Throughout camp Thornton has been, if not invisible, at least kind of translucent. He's definitely been passed by Demario Douglas in Mac Jones Circle of Trust from Day 1. And more recently been losing reps and targets to Keyshon Boutte. Shaking bracket coverage like this, getting up in traffic and highpointing a catch this way, can only help lay down a few bricks he can build upon. I'm convinced O'Brien's scheme is going to rely way more on stressing defenses horizontally than vertically, then exploit them in the middle. So I don't know that we'll ever see Thornton's top end speed be a major part of the recipe. But if he can prove he's reliable on these types of throws, that'll do just super.

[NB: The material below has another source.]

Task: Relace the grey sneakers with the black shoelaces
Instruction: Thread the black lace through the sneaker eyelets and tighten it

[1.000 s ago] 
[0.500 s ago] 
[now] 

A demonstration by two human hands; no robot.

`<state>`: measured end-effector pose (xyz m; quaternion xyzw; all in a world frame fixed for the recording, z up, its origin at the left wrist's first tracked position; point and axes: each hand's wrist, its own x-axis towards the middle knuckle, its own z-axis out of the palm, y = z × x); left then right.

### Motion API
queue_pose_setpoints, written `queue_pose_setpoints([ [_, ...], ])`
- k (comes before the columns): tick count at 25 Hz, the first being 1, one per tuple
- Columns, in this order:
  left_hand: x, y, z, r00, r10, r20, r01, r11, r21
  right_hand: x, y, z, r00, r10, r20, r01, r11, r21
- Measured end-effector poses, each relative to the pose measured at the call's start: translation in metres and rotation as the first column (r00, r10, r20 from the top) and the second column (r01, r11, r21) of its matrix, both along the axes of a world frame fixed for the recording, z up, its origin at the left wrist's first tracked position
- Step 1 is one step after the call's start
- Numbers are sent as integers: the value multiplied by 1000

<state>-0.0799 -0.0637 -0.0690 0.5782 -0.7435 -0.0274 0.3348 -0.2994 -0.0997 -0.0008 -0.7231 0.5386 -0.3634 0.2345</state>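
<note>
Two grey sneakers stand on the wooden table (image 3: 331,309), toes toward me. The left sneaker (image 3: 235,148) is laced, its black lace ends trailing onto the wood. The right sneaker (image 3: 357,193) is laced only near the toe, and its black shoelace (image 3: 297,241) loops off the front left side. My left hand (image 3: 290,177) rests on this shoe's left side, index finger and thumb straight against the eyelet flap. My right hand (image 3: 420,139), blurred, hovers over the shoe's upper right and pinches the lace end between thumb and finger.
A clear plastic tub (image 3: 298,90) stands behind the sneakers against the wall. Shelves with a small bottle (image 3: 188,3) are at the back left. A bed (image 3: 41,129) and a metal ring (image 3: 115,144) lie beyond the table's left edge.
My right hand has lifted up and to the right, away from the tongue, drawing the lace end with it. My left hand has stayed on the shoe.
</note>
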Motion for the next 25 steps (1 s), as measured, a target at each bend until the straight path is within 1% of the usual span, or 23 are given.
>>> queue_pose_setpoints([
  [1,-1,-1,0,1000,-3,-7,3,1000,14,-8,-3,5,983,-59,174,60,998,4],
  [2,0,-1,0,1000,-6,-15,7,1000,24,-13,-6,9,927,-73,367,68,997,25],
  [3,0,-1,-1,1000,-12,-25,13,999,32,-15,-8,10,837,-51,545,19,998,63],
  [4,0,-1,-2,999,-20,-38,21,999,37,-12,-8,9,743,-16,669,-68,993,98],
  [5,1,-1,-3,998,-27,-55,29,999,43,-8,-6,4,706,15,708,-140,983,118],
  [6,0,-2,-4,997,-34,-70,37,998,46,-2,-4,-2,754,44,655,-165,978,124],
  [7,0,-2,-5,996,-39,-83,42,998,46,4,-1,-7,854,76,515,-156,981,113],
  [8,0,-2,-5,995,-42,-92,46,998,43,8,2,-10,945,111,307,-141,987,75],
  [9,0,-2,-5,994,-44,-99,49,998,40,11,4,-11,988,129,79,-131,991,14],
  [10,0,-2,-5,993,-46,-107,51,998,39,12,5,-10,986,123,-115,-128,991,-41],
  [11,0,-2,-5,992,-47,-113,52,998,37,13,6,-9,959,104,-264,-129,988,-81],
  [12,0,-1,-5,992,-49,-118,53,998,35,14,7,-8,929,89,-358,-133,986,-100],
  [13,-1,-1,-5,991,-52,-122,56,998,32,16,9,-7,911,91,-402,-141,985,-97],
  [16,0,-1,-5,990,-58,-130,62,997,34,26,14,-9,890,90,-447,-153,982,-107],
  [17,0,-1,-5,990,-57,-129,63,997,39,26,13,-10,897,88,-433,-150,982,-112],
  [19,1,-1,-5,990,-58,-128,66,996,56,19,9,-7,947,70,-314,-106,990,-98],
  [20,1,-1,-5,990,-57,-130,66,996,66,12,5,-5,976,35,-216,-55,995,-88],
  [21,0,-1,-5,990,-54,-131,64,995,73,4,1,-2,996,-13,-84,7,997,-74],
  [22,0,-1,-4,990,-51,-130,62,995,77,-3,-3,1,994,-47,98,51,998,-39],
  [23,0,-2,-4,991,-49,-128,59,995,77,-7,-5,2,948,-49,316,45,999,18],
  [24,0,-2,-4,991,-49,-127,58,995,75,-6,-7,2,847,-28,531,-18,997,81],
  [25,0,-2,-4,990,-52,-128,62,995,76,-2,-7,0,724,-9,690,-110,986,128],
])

--We also got our first look at the rookie we've heard the most about:

I have a theory that every guy who invests in a home entertainment system has a go-to video they like to show it off with. My cousin Phil put in speakers that had approximately the same decibel levels as a Mettalica concert, and his choice was one of the sea battles from Master & Commander. (At least for as long as it would take for his wife to come in and tell him to stop scaring the dogs.) When I wired my den for surround sound, I went with the "Bridge at Khazad-Dum" sequence from the first Lord of the Rings. I can't imagine what I'd do with this thing. You'd need something in super widescreen to do it justice. Dunkirk, maybe? Lawrence of Arabia perhaps? Some Stanley Kubrick thing? All I know is I wouldn't take up both ends of it with ads for Big Pharma. Which is why I don't own a two acre screen, I suppose. Someone's got to pay for it.

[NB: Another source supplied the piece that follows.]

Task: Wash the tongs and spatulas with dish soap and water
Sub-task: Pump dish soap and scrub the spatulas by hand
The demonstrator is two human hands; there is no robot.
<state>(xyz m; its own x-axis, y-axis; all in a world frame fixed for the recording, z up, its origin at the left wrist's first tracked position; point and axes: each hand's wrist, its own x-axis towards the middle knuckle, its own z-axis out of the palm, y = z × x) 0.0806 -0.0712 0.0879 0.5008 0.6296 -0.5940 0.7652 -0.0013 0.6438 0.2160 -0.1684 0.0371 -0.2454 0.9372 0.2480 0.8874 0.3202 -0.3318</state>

--While admitting it's way too early to call the election, the 2023 special teams are already outpolling the 2022 special teams by a wide margin. Rookie Isaiah Bolden - who looked fairly solid at corner - had an outstanding kickoff return of about 37 yards. Punter Bryce Baringer dropped one at the 10, had another of 62 yards, and even the one kick that looked like he shanked it, changed direction, stayed in bounds, rolled about 15 yards and managed to flipp the field. If Megan Rapinoe had bent a kick like that, the USNWT would still be playing. 

--Overall, it's obvious that the main priority at this point is establishing a healthy, consistent, cohesive offensive line. Everything else is secondary to that. But there were enough positives to give us something to look forward to as we go on. What more can we ask of a game none of us will remember watching a month from now?